*** Opening of SUPPLIED MATERIAL ***
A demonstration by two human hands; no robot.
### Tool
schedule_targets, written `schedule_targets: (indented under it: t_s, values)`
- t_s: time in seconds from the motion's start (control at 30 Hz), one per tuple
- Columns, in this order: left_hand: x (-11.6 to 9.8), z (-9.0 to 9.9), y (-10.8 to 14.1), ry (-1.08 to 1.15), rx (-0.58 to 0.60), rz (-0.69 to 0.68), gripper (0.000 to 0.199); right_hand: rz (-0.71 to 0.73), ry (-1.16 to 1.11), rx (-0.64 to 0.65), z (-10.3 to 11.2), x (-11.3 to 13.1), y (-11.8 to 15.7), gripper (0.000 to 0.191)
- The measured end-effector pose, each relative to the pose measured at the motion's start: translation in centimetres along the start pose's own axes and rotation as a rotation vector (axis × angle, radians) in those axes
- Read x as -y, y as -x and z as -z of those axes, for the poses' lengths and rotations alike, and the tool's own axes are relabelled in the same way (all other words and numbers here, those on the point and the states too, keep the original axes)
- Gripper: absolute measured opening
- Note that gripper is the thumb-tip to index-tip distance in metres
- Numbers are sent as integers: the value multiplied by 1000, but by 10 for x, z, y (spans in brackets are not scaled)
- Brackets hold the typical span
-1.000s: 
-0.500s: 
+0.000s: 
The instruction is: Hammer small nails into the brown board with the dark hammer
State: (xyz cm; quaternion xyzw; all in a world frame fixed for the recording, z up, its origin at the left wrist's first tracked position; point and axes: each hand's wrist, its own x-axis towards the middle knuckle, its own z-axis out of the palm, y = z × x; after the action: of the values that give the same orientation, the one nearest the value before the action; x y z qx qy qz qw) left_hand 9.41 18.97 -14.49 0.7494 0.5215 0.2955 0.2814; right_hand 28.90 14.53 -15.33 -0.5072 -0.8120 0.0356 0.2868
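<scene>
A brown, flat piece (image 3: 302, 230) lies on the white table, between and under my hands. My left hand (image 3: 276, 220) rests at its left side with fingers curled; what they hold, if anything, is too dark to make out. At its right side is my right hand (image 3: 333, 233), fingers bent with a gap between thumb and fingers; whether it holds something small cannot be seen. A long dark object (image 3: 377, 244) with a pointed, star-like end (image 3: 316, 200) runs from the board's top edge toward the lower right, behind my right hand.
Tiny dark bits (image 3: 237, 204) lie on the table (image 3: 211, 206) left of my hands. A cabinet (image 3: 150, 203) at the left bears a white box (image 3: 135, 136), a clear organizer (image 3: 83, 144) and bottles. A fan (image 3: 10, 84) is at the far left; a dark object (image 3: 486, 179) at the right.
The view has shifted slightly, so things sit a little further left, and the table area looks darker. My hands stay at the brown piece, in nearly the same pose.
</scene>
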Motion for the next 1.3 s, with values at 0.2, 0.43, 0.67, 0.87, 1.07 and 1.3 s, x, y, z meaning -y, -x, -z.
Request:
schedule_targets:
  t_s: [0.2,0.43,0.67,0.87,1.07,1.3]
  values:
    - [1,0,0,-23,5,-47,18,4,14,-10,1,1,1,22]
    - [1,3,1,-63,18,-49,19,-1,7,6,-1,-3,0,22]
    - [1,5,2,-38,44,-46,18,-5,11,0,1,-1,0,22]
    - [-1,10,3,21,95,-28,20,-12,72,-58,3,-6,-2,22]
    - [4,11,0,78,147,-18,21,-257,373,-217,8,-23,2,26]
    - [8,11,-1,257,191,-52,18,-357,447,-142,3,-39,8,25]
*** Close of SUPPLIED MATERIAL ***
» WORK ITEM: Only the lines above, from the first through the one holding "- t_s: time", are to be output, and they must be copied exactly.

» SOLUTION TO THIS TASK:
A demonstration by two human hands; no robot.
### Tool
schedule_targets, written `schedule_targets: (indented under it: t_s, values)`
- t_s: time in seconds from the motion's start (control at 30 Hz), one per tuple

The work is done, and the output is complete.